What the task asks: What are the lines, word for word, from the line with "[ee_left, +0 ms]" up to and including the line with "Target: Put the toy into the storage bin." in the records below? Omit the pictures.

Data extracted from a collection
▬▬▬▬▬▬

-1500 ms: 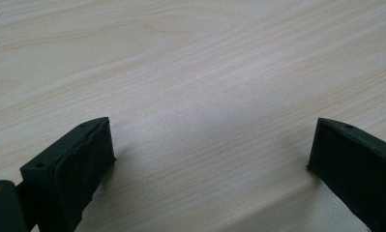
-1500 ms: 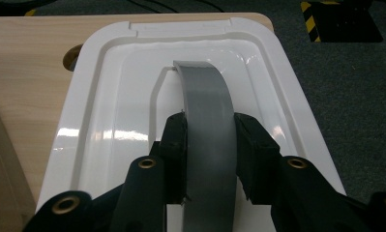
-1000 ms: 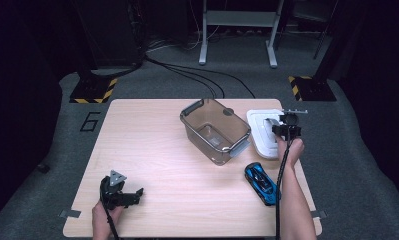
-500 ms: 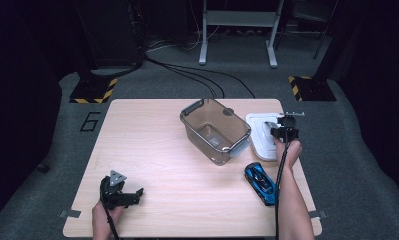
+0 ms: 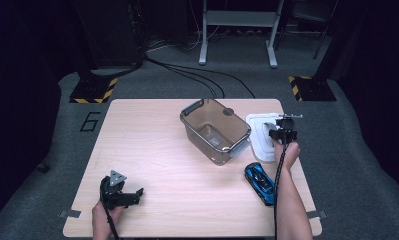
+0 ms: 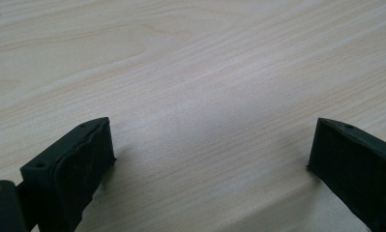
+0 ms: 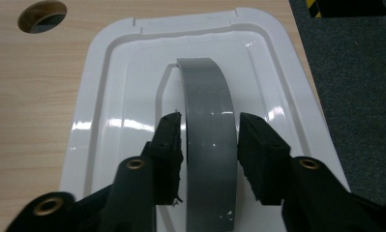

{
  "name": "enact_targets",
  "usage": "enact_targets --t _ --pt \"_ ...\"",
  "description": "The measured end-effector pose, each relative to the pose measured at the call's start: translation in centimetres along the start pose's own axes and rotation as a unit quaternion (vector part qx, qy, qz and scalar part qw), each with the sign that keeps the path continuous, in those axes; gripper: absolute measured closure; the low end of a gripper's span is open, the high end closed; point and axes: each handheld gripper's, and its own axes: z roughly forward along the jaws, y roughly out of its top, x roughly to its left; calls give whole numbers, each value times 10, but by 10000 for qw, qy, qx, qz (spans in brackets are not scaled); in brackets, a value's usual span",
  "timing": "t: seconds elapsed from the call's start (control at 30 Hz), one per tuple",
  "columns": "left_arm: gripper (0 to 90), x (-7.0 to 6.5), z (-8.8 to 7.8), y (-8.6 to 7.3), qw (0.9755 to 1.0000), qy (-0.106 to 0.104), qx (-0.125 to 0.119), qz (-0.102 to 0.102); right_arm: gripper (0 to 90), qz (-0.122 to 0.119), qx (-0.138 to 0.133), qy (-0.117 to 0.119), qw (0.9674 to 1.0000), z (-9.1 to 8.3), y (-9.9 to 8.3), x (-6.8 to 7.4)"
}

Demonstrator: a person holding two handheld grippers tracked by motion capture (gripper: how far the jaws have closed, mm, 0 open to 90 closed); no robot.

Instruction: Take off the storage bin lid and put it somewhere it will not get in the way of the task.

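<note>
Lid [image 7: 118, 96] handle [image 7: 207, 145] sits between right gripper [image 7: 209, 154] jaws, slightly apart, straddling it, contact unclear. Handle runs lengthwise along lid; lid flat just right of bin [image 5: 214, 129]. Car [image 5: 259, 182] nearer, beside forearm. Left gripper [image 6: 207, 154] jaws wide apart on table [image 5: 152, 150].

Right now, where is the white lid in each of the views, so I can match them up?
High view: the white lid lies at the table's right edge, beside the clear bin, under the right gripper.
Left gripper view: not in it; bare wooden table between open jaws.
Right gripper view: the lid spans the centre, its grey handle between the jaws.
Shared landmark: the wooden tabletop.
</note>
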Motion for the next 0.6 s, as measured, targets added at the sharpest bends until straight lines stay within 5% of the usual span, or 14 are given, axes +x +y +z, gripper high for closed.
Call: enact_targets --t 0.13,0.17,0.37,0.6 --pt "23 0 0 0 10000 1 0 1 443 -67 13 94 9999 -5 1 -1" --pt "23 0 0 0 10000 1 0 0 358 -94 163 246 9995 -7 2 -2" --pt "23 0 0 0 10000 0 0 0 178 -184 280 636 9974 -19 -1 1" --pt "23 0 0 0 10000 2 0 0 106 -462 109 910 9947 -38 -8 7"
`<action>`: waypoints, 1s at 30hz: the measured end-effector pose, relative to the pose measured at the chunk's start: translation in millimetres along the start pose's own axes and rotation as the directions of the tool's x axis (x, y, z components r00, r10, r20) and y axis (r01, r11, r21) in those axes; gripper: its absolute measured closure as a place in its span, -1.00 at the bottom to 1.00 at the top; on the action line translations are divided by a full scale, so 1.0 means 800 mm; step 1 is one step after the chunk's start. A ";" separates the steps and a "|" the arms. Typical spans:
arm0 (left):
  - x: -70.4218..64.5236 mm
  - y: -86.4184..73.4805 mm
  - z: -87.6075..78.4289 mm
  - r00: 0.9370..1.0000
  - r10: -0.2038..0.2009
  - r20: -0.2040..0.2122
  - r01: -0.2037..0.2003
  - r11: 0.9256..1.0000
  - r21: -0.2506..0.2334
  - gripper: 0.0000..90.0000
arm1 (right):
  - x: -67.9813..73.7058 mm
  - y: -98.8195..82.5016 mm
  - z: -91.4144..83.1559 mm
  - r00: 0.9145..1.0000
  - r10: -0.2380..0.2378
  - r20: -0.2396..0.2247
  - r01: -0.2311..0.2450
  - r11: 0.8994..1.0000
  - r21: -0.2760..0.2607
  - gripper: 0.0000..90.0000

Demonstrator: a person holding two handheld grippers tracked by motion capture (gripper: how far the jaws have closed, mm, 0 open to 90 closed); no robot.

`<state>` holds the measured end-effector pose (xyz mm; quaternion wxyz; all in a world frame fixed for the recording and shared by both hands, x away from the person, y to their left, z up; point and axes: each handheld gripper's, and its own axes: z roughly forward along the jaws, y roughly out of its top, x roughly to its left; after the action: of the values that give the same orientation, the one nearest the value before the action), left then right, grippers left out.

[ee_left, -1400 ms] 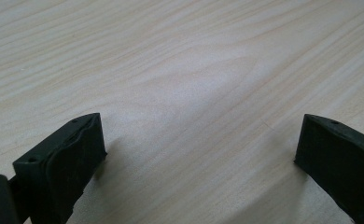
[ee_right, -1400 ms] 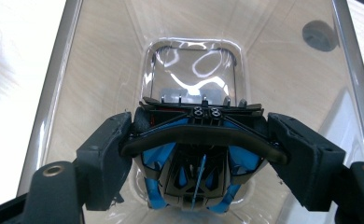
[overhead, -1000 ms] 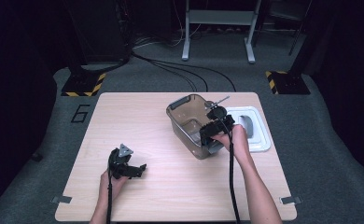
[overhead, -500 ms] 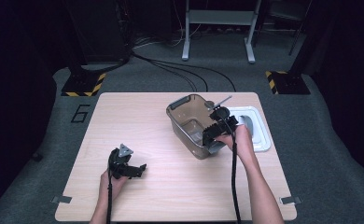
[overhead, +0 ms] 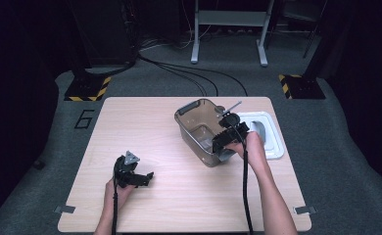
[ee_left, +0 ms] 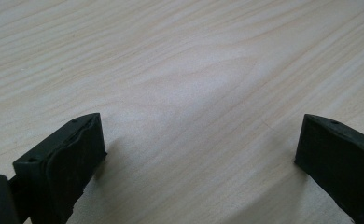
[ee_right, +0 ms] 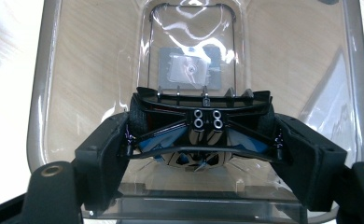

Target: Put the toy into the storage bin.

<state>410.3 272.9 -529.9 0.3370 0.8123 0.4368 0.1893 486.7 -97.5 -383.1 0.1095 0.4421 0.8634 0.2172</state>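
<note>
The right hand-held gripper (ee_right: 199, 149) clamps a toy car (ee_right: 202, 128) above the clear bin (ee_right: 38, 93), poised to drop it inside; the left hand-held gripper (ee_left: 199, 154) rests spread and empty on the counter (ee_left: 180, 60), kept out of the way.

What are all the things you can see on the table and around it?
Toy car: one, black with blue, held over the open bin.
Bin: one, clear brownish plastic, right of the table's middle.
Lid: one, white and grey, flat beside the bin.
Table: one, light wood.
Hazard-striped bases: two, yellow and black, on the floor behind.
Cables: several, black, on the floor.
Left gripper: black, fingers open, low over bare table.
Right gripper: black, shut on the toy car.
</note>
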 end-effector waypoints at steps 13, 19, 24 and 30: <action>0.000 0.000 0.000 1.000 -0.001 0.000 0.001 1.000 -0.002 -0.97 | 0.004 0.000 0.000 1.000 -0.011 0.013 0.011 1.000 0.006 -0.47; 0.000 0.000 0.000 1.000 -0.001 -0.001 0.001 1.000 -0.002 -0.97 | 0.004 0.000 0.000 1.000 -0.011 0.014 0.011 1.000 0.005 -0.48; 0.000 0.000 0.000 1.000 -0.001 -0.001 0.001 1.000 -0.002 -0.97 | 0.004 0.000 0.000 1.000 -0.010 0.014 0.010 1.000 0.005 -0.48; 0.000 0.000 0.000 1.000 0.000 0.000 0.000 1.000 -0.001 -0.97 | 0.004 0.000 0.000 1.000 -0.007 0.014 0.007 1.000 0.005 -0.49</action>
<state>410.3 272.8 -530.0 0.3375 0.8119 0.4369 0.1898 484.5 -94.7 -383.1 0.1154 0.4407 0.8647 0.2116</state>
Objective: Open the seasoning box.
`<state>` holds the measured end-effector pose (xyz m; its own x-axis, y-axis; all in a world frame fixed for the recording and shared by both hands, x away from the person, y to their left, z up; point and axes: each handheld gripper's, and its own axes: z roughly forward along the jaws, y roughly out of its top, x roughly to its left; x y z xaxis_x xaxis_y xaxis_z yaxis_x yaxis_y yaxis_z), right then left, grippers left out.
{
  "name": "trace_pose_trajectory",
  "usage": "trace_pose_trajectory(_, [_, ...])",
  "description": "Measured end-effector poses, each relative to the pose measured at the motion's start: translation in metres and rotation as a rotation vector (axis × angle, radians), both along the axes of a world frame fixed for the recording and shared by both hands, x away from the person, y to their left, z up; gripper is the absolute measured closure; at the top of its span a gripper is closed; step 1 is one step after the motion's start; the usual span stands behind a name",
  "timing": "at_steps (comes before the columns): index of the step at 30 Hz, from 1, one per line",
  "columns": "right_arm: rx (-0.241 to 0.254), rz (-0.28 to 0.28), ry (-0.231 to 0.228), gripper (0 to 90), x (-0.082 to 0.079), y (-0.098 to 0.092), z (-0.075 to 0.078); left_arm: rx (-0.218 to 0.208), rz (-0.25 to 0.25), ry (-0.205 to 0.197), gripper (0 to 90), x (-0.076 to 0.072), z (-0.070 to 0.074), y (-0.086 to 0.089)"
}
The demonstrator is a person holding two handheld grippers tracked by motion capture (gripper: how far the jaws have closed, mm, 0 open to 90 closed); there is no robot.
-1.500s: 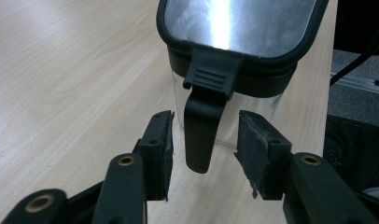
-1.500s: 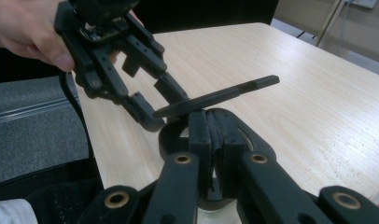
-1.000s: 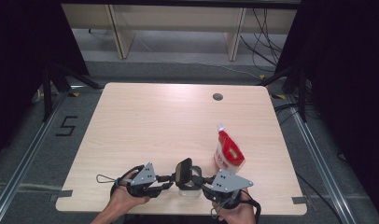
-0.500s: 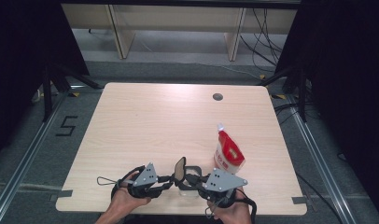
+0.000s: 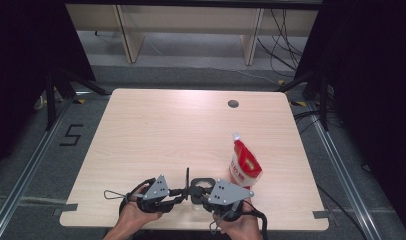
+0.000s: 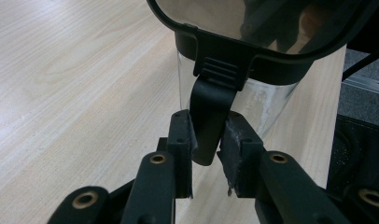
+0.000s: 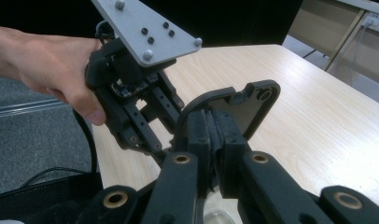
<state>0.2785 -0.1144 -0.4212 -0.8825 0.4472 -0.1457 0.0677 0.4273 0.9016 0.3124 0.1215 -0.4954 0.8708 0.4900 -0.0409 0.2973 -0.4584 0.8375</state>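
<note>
Pale wood-grain laminate surface (image 5: pixel 156 135), rounded corners, cable grommet hole (image 5: pixel 233 104) near the far edge; all the action sits at the near edge, centre. A red-and-white stand-up refill pouch (image 5: pixel 244 165) with a white spout stands upright just right of the work, close to the right gripper but apart from it, likely the fill source for later. The task's thing is a clear glass jar (image 6: pixel 253 100) with a black plastic collar and a hinged flip lid (image 7: pixel 246 105), standing on the surface between the two grippers. Left gripper (image 5: pixel 177 194) comes in from the left; in the left gripper view its jaws pinch the black latch tab (image 6: pixel 211 119) that hangs from the collar, pads pressed on both flanks, apparently to anchor the jar so it can't skid or tip. Right gripper (image 5: pixel 200 196) comes from the right; in the right gripper view its jaws are pressed together on the thin edge of the flip lid, which stands swung up near vertical. Reads as a brace-and-lever split: one side holds, the other opens. Lid is rigid matte black with a smoked translucent panel; glass wall is smooth, slightly dusty. Grey triangular plate (image 7: pixel 145 30) tops the left gripper, held in the person's left hand (image 7: pixel 52 74).
</note>
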Motion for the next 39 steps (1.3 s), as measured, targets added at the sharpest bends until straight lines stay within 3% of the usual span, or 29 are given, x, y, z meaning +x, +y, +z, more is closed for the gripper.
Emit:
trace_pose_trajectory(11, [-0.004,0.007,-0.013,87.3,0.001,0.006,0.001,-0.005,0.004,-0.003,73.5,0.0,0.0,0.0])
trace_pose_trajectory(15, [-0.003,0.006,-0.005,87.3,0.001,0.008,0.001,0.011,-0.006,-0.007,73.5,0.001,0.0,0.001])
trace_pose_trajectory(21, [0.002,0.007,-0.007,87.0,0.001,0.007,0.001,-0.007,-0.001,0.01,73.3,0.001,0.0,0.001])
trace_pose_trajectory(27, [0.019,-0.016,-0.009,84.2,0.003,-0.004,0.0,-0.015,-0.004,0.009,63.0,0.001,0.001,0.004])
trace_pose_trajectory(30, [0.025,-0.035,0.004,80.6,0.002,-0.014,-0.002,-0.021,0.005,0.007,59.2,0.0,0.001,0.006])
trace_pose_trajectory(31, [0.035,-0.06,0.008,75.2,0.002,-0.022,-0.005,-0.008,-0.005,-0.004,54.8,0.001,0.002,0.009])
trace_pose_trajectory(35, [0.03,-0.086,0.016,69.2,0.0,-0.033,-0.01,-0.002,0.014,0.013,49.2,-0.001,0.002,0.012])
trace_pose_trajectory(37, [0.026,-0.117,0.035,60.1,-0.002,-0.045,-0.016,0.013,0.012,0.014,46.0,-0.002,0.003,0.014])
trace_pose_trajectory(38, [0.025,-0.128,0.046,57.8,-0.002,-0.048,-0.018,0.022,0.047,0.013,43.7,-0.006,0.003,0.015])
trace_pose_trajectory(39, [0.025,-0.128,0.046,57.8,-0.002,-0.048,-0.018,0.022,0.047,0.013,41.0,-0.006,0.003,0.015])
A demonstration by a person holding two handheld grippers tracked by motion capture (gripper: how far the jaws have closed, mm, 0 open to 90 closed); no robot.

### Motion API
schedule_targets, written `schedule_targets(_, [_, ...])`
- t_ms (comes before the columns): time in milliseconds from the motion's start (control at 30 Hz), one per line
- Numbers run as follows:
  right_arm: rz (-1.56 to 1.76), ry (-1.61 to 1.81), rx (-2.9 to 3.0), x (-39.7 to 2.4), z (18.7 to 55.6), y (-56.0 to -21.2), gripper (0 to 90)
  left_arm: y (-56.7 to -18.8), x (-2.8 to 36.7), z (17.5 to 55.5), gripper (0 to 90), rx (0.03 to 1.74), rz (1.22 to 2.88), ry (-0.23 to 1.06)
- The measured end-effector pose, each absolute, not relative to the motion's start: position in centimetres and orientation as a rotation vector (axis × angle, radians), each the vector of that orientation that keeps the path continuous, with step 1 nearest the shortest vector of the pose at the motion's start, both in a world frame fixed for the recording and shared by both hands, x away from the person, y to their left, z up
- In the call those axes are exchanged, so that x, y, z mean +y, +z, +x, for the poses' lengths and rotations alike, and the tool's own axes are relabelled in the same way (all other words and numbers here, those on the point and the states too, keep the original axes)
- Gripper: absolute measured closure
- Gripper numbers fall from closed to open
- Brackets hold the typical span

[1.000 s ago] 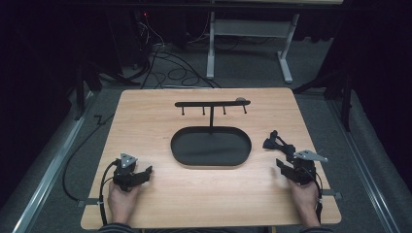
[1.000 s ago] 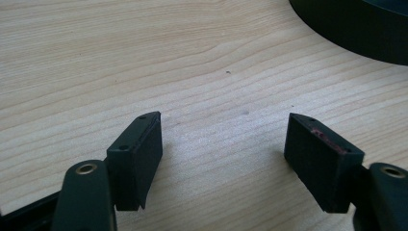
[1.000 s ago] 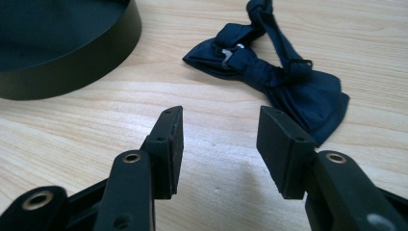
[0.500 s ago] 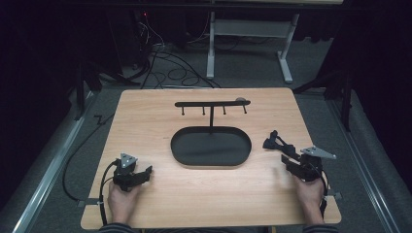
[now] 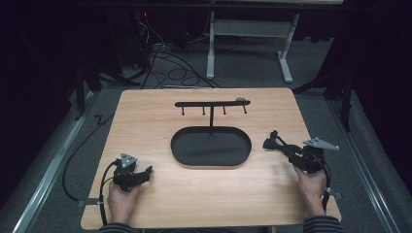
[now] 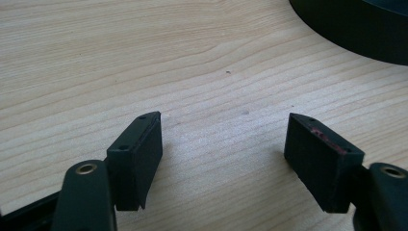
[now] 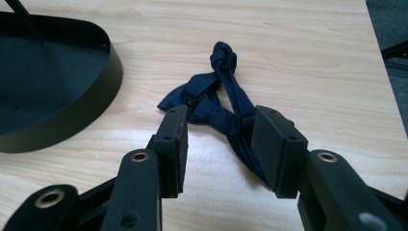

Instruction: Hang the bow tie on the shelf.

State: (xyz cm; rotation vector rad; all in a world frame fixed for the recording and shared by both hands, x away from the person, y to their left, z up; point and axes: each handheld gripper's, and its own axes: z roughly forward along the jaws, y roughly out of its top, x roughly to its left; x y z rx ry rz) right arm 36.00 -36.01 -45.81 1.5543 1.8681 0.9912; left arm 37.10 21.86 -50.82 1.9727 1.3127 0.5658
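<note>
Right gripper [image 7: 219,144] jaws have just been closing around the navy strap [image 7: 216,103], pads not yet pressing; should pinch the bunched middle. Left gripper [image 6: 226,154] open, idle.

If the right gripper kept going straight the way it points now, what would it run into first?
Most likely the dark blue knotted cloth: it already lies between the right gripper's closing jaws and stretches ahead. Beyond it looks like bare table; the black tray sits off to the side.

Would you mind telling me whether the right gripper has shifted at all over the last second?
Yes. The right gripper, its jaws just closing around the dark blue fabric strap, has edged toward the table's right edge, away from the black oval tray.
</note>
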Motion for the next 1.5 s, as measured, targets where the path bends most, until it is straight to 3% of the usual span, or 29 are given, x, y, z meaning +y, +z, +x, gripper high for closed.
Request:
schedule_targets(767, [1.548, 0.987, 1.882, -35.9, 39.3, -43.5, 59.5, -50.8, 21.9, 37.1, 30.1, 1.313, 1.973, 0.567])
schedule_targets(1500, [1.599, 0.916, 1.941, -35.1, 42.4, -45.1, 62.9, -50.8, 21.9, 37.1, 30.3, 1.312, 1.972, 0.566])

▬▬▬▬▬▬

Your solution:
[ee_left, +0 ms] 
[ee_right, +0 ms] 

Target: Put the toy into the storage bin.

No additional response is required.